• Prompt
Skip any image you find and restate the rest of the data word for word.

• Input records
=-=-=
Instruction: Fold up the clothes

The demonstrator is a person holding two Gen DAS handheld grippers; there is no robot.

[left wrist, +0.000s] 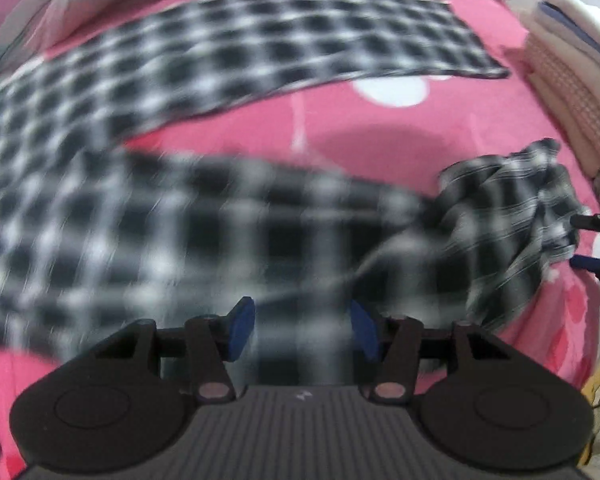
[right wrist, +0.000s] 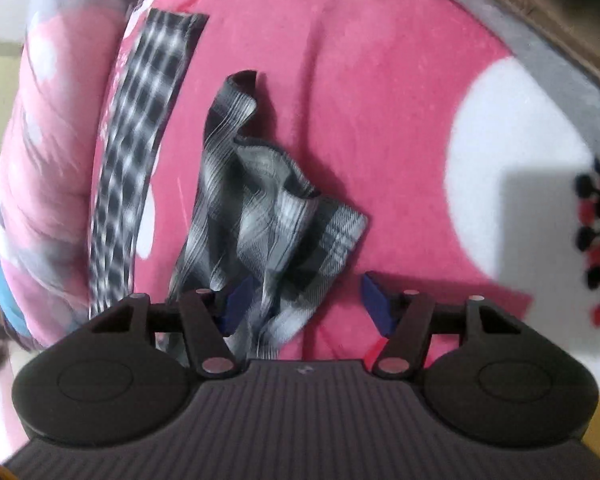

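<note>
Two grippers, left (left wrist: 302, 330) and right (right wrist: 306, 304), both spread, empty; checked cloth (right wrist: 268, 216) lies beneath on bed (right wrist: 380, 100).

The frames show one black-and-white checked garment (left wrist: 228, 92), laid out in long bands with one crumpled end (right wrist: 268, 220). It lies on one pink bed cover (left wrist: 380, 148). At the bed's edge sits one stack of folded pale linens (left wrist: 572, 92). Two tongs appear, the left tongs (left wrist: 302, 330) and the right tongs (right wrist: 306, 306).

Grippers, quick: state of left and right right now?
Left gripper: open, above the checked cloth, holding nothing.
Right gripper: open; crumpled end of the cloth lies loose between the jaws, not clamped.
</note>
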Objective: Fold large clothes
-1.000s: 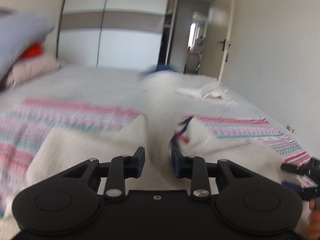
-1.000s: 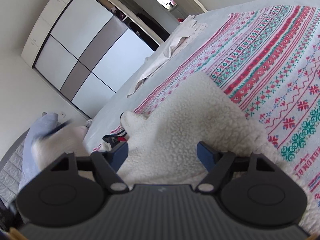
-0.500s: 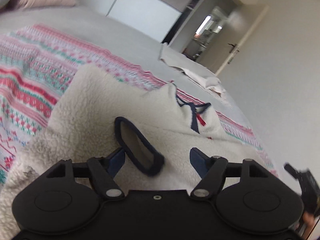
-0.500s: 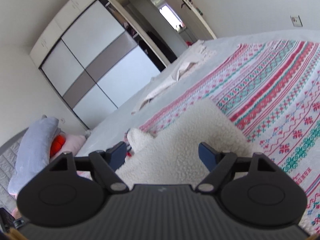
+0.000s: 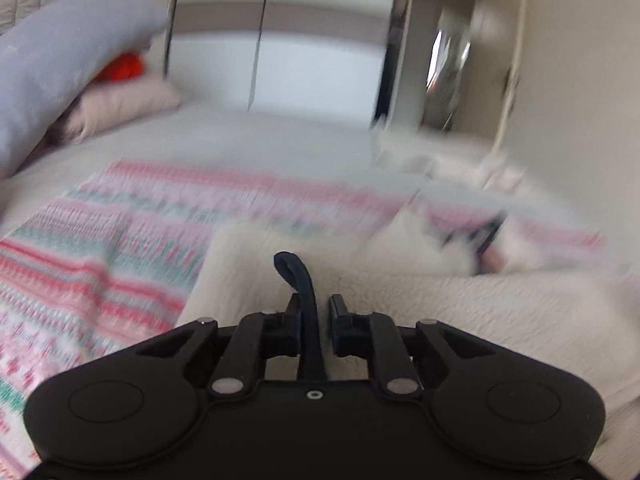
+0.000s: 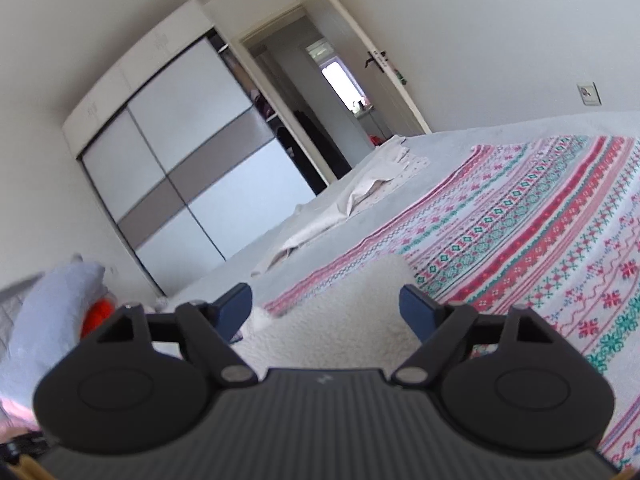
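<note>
I see one pink-and-teal striped patterned blanket [image 6: 540,216]; on it lies one cream fleece sweater [image 5: 440,304]. My left gripper [image 5: 314,308] is pinched on the sweater's navy-trimmed cuff [image 5: 298,276]. My right gripper [image 6: 326,304] hangs wide apart over the fleece, gripping nothing.

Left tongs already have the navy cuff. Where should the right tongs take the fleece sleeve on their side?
Judging by the right wrist view, pinch the rounded sleeve end of the cream fleece, coming in low along the patterned blanket. The right tongs are open and astride it; its blunt tip juts forward, free.
</note>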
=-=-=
• Result for this exercise
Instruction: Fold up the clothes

The demonstrator is a person holding two Gen DAS handheld grippers; there is no robot.

[left wrist, +0.000s] 
[right wrist, +0.000s] 

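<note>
Two grippers, left (left wrist: 302, 330) and right (right wrist: 306, 304), both spread, empty; checked cloth (right wrist: 268, 216) lies beneath on bed (right wrist: 380, 100).

The frames show one black-and-white checked garment (left wrist: 228, 92), laid out in long bands with one crumpled end (right wrist: 268, 220). It lies on one pink bed cover (left wrist: 380, 148). At the bed's edge sits one stack of folded pale linens (left wrist: 572, 92). Two tongs appear, the left tongs (left wrist: 302, 330) and the right tongs (right wrist: 306, 306).

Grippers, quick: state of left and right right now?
Left gripper: open, above the checked cloth, holding nothing.
Right gripper: open; crumpled end of the cloth lies loose between the jaws, not clamped.
</note>
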Objective: Fold large clothes
-1.000s: 
-1.000s: 
-0.500s: 
-0.500s: 
+0.000s: 
+0.000s: 
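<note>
I see one pink-and-teal striped patterned blanket [image 6: 540,216]; on it lies one cream fleece sweater [image 5: 440,304]. My left gripper [image 5: 314,308] is pinched on the sweater's navy-trimmed cuff [image 5: 298,276]. My right gripper [image 6: 326,304] hangs wide apart over the fleece, gripping nothing.

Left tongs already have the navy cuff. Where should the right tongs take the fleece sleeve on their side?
Judging by the right wrist view, pinch the rounded sleeve end of the cream fleece, coming in low along the patterned blanket. The right tongs are open and astride it; its blunt tip juts forward, free.
</note>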

This output has been written out in full.